Check each line of the material for the string "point", and copy the lines that have it.

⟨

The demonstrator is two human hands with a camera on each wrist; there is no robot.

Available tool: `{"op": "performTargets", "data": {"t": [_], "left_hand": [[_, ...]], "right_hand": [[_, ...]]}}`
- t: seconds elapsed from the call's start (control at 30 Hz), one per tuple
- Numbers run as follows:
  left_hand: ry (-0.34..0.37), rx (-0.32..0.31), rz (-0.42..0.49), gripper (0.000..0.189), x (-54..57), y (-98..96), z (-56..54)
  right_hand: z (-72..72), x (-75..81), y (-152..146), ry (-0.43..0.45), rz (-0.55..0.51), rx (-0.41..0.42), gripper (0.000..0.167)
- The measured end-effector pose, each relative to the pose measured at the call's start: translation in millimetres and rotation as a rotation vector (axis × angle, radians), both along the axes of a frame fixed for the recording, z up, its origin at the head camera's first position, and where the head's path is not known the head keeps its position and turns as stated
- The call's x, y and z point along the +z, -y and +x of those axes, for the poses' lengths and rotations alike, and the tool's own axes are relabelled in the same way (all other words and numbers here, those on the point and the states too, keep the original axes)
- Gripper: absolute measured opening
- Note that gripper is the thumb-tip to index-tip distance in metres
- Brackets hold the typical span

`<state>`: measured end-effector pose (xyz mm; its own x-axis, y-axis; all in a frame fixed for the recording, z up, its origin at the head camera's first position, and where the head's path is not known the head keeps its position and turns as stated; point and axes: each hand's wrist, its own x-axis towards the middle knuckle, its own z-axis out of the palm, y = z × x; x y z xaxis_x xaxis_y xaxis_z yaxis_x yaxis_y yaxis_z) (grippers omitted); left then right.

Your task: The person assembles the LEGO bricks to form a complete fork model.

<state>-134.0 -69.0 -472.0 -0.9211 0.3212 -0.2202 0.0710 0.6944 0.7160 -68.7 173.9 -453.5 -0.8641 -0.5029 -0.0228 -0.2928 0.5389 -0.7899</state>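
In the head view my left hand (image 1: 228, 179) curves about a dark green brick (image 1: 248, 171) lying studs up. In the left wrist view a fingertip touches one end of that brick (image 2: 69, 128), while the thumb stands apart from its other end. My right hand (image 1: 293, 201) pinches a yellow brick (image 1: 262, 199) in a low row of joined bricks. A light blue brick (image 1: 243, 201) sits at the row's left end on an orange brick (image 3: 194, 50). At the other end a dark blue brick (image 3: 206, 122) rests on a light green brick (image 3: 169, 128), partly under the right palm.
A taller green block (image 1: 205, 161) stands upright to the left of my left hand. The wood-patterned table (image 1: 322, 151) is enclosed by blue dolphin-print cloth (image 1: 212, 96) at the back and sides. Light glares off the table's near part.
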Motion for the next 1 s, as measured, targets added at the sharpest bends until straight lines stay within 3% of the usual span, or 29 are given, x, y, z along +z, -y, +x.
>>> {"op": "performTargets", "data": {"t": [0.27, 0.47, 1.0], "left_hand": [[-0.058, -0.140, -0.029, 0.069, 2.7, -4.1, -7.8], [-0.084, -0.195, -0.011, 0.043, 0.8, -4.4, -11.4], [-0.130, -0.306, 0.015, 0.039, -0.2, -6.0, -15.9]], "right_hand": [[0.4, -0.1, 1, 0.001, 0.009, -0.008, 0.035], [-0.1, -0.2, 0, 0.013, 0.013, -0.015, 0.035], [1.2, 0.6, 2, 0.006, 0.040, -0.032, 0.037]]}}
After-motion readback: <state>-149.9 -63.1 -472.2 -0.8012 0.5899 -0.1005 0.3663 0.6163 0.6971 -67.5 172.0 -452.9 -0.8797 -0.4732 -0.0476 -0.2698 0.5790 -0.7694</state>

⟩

## Result of the task
- The call's x, y and z point along the +z, -y and +x of those axes, for the poses' lengths and rotations alike, and the tool's own axes are relabelled in the same way (all other words and numbers here, those on the point and the states too, keep the original axes)
`<state>`: measured end-effector pose (xyz mm; its own x-axis, y-axis; all in a frame fixed for the recording, z up, its origin at the head camera's first position, and where the head's path is not known the head keeps its position and turns as stated; point and axes: each hand's wrist, its own x-axis towards the middle knuckle, its own z-axis out of the palm, y = z × x; x y z xaxis_x xaxis_y xaxis_z yaxis_x yaxis_y yaxis_z) (grippers omitted); left then right.

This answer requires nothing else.